Our house in Kabul had much more room. There were
two main rooms. A kitchen and a bathroom with
a proper toilet. We had a garden and a well—it
was much easier to have clean water there. Here,
things are not so well arranged. We have to fetch
water from a common tap and the toilets are also
public. That's not much fun if you have to go
out at the night to use them. It's very dark and
there are no lights—I really hate it. Before,
we had beautiful carpets, the very best quality.
It's very important in our culture to have carpets
because we use the floor a lot and hardly ever
have tables or chairs. When we eat, we spread
a cloth on the floor and sit around it cross-legged
or on cushions. In Kamaz, we have no carpets.
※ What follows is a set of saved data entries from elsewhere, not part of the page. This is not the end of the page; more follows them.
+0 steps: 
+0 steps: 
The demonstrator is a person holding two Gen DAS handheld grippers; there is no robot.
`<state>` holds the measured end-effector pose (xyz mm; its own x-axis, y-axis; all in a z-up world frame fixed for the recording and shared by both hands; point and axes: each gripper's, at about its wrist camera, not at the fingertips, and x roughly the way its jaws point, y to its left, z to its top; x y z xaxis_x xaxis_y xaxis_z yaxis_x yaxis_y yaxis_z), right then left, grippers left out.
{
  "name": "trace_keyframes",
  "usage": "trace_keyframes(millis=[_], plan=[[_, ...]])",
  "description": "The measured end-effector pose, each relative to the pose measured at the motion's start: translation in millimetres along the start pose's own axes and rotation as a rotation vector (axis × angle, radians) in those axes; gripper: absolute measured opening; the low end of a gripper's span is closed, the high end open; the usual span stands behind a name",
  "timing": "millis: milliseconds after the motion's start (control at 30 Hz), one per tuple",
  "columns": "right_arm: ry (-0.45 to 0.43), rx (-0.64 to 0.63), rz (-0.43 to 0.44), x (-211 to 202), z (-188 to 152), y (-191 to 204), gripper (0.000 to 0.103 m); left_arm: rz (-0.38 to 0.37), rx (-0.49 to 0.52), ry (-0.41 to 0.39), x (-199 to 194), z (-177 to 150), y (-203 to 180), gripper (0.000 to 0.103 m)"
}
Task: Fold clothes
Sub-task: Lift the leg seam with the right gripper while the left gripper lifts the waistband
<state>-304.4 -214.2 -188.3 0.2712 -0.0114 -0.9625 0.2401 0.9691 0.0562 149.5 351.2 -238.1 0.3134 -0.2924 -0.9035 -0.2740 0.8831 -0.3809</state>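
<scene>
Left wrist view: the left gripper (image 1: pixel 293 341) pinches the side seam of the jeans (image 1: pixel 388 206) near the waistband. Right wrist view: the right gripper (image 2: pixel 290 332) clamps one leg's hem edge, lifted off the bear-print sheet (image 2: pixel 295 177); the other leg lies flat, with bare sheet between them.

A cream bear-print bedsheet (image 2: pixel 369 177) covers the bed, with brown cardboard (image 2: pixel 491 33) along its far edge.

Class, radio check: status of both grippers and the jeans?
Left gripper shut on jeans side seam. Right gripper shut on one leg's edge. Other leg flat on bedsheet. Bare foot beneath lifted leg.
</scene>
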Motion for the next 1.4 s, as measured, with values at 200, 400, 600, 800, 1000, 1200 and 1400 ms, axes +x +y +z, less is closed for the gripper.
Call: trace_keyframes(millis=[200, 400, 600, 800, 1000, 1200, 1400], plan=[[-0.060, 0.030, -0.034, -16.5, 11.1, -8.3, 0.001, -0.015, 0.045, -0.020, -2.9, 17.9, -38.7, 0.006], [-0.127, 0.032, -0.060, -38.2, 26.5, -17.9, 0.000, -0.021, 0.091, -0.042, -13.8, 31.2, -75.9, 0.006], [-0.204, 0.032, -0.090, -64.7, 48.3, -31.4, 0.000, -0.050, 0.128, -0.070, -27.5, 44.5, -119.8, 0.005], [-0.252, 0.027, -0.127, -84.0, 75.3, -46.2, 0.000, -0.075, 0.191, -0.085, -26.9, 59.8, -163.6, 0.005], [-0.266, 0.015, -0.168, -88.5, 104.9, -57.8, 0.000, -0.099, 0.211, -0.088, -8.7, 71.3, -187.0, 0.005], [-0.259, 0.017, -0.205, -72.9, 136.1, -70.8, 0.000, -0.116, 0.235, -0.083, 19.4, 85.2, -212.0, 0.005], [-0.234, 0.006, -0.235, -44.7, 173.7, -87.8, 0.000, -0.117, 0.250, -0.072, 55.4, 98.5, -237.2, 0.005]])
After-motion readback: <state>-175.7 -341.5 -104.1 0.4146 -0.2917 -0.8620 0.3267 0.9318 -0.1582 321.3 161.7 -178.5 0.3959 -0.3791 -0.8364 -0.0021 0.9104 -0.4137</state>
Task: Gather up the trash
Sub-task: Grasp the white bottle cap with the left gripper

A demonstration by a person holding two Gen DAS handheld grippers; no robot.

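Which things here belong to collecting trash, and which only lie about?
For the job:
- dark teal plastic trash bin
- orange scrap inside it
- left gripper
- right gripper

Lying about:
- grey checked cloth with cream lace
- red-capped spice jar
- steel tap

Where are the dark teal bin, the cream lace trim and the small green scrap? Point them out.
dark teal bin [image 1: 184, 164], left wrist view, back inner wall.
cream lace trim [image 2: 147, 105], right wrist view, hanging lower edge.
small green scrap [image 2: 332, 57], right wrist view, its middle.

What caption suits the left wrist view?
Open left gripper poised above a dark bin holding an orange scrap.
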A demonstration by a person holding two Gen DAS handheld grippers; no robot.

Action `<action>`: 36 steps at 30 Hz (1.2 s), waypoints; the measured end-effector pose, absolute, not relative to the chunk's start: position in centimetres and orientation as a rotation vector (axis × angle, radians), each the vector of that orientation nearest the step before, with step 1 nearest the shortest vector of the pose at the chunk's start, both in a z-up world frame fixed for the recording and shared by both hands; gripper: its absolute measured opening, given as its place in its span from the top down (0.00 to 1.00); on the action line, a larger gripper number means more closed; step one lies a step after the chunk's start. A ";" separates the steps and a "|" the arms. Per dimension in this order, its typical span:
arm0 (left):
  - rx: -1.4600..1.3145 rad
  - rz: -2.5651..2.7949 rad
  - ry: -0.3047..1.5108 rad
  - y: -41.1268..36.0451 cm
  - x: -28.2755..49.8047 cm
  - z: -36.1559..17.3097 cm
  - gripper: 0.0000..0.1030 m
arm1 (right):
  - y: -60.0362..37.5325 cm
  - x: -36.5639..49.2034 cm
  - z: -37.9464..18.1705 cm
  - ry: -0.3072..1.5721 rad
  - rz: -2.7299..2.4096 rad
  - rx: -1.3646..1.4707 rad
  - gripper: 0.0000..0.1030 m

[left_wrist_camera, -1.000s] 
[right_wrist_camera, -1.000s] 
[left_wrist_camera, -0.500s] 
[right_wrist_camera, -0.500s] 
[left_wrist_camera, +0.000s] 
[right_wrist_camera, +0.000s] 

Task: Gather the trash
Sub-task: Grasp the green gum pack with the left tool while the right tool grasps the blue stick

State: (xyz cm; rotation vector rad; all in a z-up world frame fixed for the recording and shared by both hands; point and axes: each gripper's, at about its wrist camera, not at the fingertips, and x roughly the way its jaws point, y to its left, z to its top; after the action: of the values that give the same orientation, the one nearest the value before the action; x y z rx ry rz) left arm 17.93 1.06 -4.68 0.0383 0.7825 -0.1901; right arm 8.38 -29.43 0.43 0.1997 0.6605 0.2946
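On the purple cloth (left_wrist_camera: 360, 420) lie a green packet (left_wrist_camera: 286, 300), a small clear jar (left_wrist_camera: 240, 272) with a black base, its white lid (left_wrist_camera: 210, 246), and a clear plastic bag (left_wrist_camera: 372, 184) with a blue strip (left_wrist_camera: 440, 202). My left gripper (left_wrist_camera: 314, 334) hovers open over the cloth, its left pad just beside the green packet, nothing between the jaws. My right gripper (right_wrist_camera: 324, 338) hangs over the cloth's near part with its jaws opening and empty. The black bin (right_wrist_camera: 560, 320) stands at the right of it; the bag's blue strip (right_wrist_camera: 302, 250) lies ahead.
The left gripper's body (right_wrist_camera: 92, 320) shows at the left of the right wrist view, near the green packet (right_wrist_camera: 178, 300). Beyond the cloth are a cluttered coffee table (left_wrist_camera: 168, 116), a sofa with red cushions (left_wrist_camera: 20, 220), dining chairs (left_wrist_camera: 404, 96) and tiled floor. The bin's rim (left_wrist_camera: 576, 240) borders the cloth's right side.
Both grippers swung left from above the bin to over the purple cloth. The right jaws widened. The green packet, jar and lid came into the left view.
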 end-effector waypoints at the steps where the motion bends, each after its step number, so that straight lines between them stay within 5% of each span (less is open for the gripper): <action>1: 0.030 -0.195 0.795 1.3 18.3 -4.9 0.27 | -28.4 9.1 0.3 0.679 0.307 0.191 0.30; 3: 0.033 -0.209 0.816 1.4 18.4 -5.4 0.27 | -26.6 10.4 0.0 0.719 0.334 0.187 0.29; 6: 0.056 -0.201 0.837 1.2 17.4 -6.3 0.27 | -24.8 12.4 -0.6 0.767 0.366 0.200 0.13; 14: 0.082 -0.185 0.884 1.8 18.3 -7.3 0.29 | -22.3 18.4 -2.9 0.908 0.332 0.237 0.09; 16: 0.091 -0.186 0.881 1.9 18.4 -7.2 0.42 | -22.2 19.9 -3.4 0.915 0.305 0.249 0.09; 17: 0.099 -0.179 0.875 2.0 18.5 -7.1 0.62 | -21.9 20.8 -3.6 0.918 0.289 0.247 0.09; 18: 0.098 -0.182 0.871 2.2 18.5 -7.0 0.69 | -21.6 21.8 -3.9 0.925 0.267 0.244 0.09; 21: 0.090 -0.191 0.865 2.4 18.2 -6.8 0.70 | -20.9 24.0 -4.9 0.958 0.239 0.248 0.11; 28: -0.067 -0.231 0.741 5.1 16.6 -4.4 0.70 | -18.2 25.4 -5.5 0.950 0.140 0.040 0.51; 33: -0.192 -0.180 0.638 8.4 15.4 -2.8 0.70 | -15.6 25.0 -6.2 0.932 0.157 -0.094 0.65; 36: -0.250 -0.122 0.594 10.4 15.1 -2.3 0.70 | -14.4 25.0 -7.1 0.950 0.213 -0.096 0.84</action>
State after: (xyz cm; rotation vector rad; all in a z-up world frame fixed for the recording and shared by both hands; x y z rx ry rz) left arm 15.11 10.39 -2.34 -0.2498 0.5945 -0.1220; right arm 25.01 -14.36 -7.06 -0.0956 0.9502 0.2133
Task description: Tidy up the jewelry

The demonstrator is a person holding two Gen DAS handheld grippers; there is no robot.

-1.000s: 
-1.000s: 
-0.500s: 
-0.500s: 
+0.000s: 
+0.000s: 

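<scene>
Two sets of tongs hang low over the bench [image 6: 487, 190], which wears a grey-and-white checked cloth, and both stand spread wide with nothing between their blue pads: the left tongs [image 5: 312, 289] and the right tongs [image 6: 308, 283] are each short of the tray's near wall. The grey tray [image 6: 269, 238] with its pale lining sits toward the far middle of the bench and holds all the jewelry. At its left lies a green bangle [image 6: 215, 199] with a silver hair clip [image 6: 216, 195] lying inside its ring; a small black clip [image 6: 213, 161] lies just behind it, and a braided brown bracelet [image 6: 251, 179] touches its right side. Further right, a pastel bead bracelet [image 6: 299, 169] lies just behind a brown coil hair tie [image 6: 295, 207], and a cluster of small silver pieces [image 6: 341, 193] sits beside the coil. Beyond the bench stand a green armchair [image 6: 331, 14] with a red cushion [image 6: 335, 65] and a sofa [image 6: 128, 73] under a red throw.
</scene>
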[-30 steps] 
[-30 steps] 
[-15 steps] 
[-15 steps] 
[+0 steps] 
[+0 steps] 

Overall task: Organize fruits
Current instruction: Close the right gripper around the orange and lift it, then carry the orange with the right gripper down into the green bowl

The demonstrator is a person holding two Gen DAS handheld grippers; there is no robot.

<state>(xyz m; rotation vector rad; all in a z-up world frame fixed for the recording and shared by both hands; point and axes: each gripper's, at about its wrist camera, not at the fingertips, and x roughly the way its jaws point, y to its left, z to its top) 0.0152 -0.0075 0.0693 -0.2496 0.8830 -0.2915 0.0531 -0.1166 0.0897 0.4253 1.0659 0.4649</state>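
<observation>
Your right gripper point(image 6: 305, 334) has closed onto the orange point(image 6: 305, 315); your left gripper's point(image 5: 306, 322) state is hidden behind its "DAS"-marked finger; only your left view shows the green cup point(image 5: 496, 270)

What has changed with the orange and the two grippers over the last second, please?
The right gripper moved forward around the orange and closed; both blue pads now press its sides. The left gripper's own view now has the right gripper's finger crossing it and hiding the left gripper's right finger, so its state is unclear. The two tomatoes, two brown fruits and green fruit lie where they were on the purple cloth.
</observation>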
Not even one. There are only blankets and the
plastic sheets provided by the United Nations
High Commissioner for Refugees (UNHCR), which
give some protection from the cold and the damp.
Fortunately, we have a small stove, a bukari.
I' ve really had enough of living in this muddy
camp. And I'm not the only one. We are all fed
up with it. Sure, we're alive and we have a roof
over our heads—but what will happen to us
in the future? Nobody wants to spend their whole
life on this bit of clayey ground. The situation
is very difficult for my father. Like most of
the people here, he has no regular work. He accepts
any little job that comes up, no matter what it
is as long as he earns a bit of money to buy food.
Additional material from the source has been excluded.